■ **Work instruction**: Print the entries exactly as they appear, and omit any images.
+++++
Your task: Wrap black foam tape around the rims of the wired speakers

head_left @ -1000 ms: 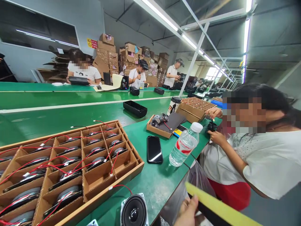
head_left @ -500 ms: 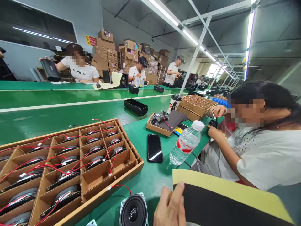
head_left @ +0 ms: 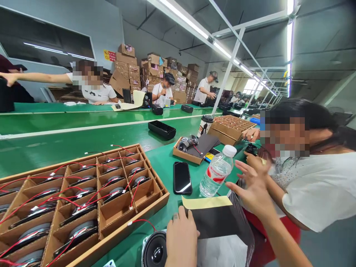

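My left hand (head_left: 180,241) grips the left edge of a black foam sheet (head_left: 214,218) with a yellow backing strip along its far edge. Just beyond that sheet, my right hand (head_left: 250,193) is raised with its fingers spread, holding nothing. A round black loudspeaker (head_left: 154,249) with a metal frame lies under my left hand's side, partly hidden. To its left stands a cardboard divider tray (head_left: 119,231) holding several loudspeakers with red and black leads.
A phone (head_left: 182,178) and a water bottle (head_left: 217,172) stand on the green workbench (head_left: 158,167) ahead. Beyond are a small box of speaker parts (head_left: 186,154) and a brown tray (head_left: 228,129). A co-worker (head_left: 306,185) at right handles a small black part. Others sit across the bench.
The black foam sheet has moved lower and farther from the camera, now lying flatter. My left hand has shifted onto its left edge, and my right hand has come up from the lower right.
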Demonstrator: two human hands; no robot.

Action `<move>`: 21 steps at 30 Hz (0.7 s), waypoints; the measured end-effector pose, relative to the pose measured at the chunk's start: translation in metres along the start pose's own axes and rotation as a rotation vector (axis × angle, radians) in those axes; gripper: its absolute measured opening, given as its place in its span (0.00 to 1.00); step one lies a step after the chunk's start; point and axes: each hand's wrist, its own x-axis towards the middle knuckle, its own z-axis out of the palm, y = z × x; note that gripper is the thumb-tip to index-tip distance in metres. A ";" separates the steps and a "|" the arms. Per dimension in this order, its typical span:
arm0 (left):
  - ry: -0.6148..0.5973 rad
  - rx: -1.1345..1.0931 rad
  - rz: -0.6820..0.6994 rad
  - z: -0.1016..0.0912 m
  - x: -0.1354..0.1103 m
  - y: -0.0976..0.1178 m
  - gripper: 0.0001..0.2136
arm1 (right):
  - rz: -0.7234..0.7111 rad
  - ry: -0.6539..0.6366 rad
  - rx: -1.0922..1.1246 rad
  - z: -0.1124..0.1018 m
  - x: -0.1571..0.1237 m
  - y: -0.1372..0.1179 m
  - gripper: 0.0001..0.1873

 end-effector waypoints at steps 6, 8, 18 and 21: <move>-0.058 -0.036 0.128 0.002 0.001 -0.007 0.33 | 0.131 -0.014 0.295 0.054 0.023 -0.004 0.65; -0.143 -0.066 0.152 0.007 0.003 -0.008 0.33 | 0.152 0.008 0.314 0.054 0.023 -0.006 0.67; -0.225 -0.035 0.061 0.027 0.008 0.007 0.27 | 0.087 0.023 0.366 0.044 0.019 -0.027 0.67; -0.212 -0.082 0.075 0.017 0.006 0.008 0.24 | 0.086 -0.023 0.317 0.046 0.009 -0.021 0.65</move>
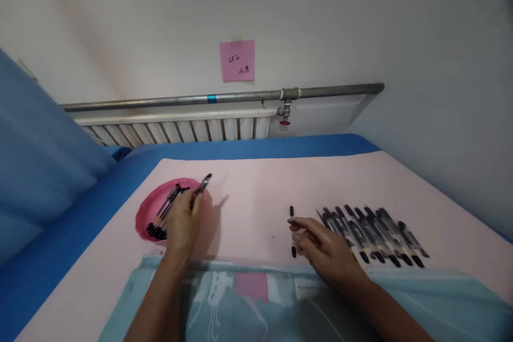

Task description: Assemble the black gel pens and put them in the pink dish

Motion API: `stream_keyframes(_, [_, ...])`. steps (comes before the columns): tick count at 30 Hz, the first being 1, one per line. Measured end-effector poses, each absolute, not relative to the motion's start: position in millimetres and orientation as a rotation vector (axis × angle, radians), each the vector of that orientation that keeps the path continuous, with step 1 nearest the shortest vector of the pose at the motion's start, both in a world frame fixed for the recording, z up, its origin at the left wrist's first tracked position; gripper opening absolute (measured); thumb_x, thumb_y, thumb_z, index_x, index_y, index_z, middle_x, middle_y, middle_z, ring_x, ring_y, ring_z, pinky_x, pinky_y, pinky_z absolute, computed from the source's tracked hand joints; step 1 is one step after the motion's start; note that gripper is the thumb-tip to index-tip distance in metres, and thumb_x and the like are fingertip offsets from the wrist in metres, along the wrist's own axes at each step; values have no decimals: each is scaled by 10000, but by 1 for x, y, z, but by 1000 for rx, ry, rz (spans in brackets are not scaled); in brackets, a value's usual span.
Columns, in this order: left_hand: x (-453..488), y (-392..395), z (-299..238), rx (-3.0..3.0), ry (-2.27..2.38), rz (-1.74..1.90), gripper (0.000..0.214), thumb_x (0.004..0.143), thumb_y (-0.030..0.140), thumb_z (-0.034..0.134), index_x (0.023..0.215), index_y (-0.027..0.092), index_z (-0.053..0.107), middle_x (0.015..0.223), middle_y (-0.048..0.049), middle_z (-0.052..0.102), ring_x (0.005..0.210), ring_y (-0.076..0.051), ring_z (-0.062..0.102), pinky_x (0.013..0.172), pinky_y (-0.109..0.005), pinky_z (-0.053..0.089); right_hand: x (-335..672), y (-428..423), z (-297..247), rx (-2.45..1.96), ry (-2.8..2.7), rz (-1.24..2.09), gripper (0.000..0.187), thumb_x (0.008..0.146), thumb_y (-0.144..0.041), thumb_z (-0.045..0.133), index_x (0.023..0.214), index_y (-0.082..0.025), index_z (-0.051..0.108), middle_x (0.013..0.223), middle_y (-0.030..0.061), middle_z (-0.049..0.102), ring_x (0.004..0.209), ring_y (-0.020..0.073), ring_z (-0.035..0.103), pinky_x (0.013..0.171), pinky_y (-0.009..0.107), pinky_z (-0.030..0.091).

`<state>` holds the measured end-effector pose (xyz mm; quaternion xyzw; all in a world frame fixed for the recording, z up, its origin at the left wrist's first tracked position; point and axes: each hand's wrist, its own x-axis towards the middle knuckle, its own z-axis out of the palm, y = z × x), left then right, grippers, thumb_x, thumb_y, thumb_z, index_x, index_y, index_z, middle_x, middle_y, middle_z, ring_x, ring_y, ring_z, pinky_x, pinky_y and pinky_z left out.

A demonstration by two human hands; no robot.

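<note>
In the head view, my left hand (184, 222) is closed on a pen with a dark tip (205, 180), held over the right rim of a pink scalloped bowl (142, 208). Inside that bowl lie several black-capped pens (166, 206). Nearer the middle, the fingers of my right hand (320, 246) pinch a slim pen with black ends (293, 248); whether it rests on the table is hard to tell. To the right of this hand, several clear-barrelled, black-capped pens (372, 232) lie slanted side by side, some blurred.
A pale pink sheet (248, 187) covers the table, with a blue edge (256, 148) behind it. Light blue patterned cloth (224, 310) lies along the front. Blue fabric (48, 160) hangs at left. A radiator (216, 129) and pipe (168, 100) run along the wall.
</note>
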<state>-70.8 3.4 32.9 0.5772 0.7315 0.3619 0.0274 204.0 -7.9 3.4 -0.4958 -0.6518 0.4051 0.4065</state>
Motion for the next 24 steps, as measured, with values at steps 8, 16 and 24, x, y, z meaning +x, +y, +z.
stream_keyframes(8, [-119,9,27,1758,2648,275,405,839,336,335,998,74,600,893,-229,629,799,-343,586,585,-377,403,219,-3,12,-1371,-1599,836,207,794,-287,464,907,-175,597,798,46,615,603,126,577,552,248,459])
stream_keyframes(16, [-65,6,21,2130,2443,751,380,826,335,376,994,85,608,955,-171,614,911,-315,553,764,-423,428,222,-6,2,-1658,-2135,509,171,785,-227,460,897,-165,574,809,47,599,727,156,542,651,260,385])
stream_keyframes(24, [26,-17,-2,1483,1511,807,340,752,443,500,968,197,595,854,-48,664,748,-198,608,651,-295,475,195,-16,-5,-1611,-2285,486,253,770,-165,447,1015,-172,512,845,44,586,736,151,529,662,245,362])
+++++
■ **Expected answer**:
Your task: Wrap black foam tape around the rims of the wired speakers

head_left @ -1000 ms: 
head_left @ -500 ms: 
head_left @ +0 ms: 

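My left hand (head_left: 180,241) grips the left edge of a black foam sheet (head_left: 214,218) with a yellow backing strip along its far edge. Just beyond that sheet, my right hand (head_left: 250,193) is raised with its fingers spread, holding nothing. A round black loudspeaker (head_left: 154,249) with a metal frame lies under my left hand's side, partly hidden. To its left stands a cardboard divider tray (head_left: 119,231) holding several loudspeakers with red and black leads.
A phone (head_left: 182,178) and a water bottle (head_left: 217,172) stand on the green workbench (head_left: 158,167) ahead. Beyond are a small box of speaker parts (head_left: 186,154) and a brown tray (head_left: 228,129). A co-worker (head_left: 306,185) at right handles a small black part. Others sit across the bench.
The black foam sheet has moved lower and farther from the camera, now lying flatter. My left hand has shifted onto its left edge, and my right hand has come up from the lower right.
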Demonstrator: two human hands; no robot.

Action `<move>`: 21 steps at 30 Hz (0.7 s), waypoints; the measured end-effector pose, relative to the pose measured at the chunk's start: translation in metres along the start pose's own axes and rotation as a rotation vector (axis × angle, radians) in those axes; gripper: its absolute measured opening, given as its place in its span (0.00 to 1.00); step one lies a step after the chunk's start; point and axes: each hand's wrist, its own x-axis towards the middle knuckle, its own z-axis out of the palm, y = z × x; note that gripper is the thumb-tip to index-tip distance in metres. A ";" separates the steps and a "|" the arms. Per dimension in this order, its typical span:
arm0 (left):
  - ry: -0.6148..0.5973 rad
  - rx: -1.1345..1.0931 rad
  - rz: -0.6820..0.6994 rad
  - z: -0.1016..0.0912 m
  - x: -0.1354..0.1103 m
  - y: -0.0976..0.1178 m
  - gripper: 0.0001..0.2136
arm1 (right):
  - rz: -0.7234..0.7111 rad
  - ry: -0.6539..0.6366 rad
  - rx: -1.0922..1.1246 rad
  - z: -0.1124..0.1018 m
  - x: -0.1571..0.1237 m
  - y: -0.1372..0.1179 m
  - gripper: 0.0001..0.1873

 end-effector waypoints at steps 6, 8, 18 and 21: <move>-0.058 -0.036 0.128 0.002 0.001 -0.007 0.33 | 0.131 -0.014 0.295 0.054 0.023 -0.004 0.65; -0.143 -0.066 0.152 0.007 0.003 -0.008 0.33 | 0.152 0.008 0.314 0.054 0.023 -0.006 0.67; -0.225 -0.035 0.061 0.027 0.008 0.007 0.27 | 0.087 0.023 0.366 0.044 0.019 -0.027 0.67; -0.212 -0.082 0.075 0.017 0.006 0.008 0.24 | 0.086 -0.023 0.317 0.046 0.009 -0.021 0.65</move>

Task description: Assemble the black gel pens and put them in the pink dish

Motion API: `stream_keyframes(_, [_, ...])`. steps (comes before the columns): tick count at 30 Hz, the first being 1, one per line. Measured end-effector poses, each absolute, not relative to the motion's start: position in millimetres and orientation as a rotation vector (axis × angle, radians), each the vector of that orientation that keeps the path continuous, with step 1 nearest the shortest vector of the pose at the motion's start, both in a world frame fixed for the recording, z up, its origin at the left wrist's first tracked position; gripper opening absolute (measured); thumb_x, thumb_y, thumb_z, index_x, index_y, index_z, middle_x, middle_y, middle_z, ring_x, ring_y, ring_z, pinky_x, pinky_y, pinky_z absolute, computed from the source's tracked hand joints; step 1 is one step after the motion's start; note that gripper is the thumb-tip to index-tip distance in metres, and thumb_x and the like are fingertip offsets from the wrist in metres, along the wrist's own axes at each step; values have no decimals: each is scaled by 10000, but by 1 for x, y, z, but by 1000 for rx, ry, rz (spans in brackets are not scaled); in brackets, a value's usual span.
Columns, in this order: left_hand: x (-453..488), y (-392..395), z (-299..238), rx (-3.0..3.0), ry (-2.27..2.38), rz (-1.74..1.90), gripper (0.000..0.214), thumb_x (0.004..0.143), thumb_y (-0.030..0.140), thumb_z (-0.034..0.134), index_x (0.023..0.215), index_y (-0.027..0.092), index_z (-0.053..0.107), middle_x (0.015..0.223), middle_y (-0.048..0.049), middle_z (-0.052..0.102), ring_x (0.005..0.210), ring_y (-0.076..0.051), ring_z (-0.062..0.102), pinky_x (0.013..0.172), pinky_y (-0.109..0.005), pinky_z (-0.053..0.089); right_hand: x (-335..672), y (-428..423), z (-297..247), rx (-2.45..1.96), ry (-2.8..2.7), rz (-1.24..2.09), gripper (0.000..0.187), thumb_x (0.008..0.146), thumb_y (-0.144..0.041), thumb_z (-0.045..0.133), index_x (0.023..0.214), index_y (-0.082..0.025), index_z (-0.051..0.108), middle_x (0.013..0.223), middle_y (-0.030..0.061), middle_z (-0.049..0.102), ring_x (0.004..0.209), ring_y (-0.020..0.073), ring_z (-0.035..0.103), pinky_x (0.013..0.171), pinky_y (-0.009..0.107), pinky_z (-0.030..0.091).

`<state>` holds the measured end-effector pose (xyz mm; quaternion xyzw; all in a world frame fixed for the recording, z up, its origin at the left wrist's first tracked position; point and axes: each hand's wrist, its own x-axis towards the middle knuckle, its own z-axis out of the palm, y = z × x), left then right, grippers, thumb_x, thumb_y, thumb_z, index_x, index_y, index_z, middle_x, middle_y, middle_z, ring_x, ring_y, ring_z, pinky_x, pinky_y and pinky_z left out.

A demonstration by two human hands; no robot.

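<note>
In the head view, my left hand (184, 222) is closed on a pen with a dark tip (205, 180), held over the right rim of a pink scalloped bowl (142, 208). Inside that bowl lie several black-capped pens (166, 206). Nearer the middle, the fingers of my right hand (320, 246) pinch a slim pen with black ends (293, 248); whether it rests on the table is hard to tell. To the right of this hand, several clear-barrelled, black-capped pens (372, 232) lie slanted side by side, some blurred.
A pale pink sheet (248, 187) covers the table, with a blue edge (256, 148) behind it. Light blue patterned cloth (224, 310) lies along the front. Blue fabric (48, 160) hangs at left. A radiator (216, 129) and pipe (168, 100) run along the wall.
</note>
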<state>-70.8 3.4 32.9 0.5772 0.7315 0.3619 0.0274 204.0 -7.9 3.4 -0.4958 -0.6518 0.4051 0.4065</state>
Motion for the next 24 steps, as measured, with values at steps 8, 16 and 24, x, y, z meaning +x, +y, +z.
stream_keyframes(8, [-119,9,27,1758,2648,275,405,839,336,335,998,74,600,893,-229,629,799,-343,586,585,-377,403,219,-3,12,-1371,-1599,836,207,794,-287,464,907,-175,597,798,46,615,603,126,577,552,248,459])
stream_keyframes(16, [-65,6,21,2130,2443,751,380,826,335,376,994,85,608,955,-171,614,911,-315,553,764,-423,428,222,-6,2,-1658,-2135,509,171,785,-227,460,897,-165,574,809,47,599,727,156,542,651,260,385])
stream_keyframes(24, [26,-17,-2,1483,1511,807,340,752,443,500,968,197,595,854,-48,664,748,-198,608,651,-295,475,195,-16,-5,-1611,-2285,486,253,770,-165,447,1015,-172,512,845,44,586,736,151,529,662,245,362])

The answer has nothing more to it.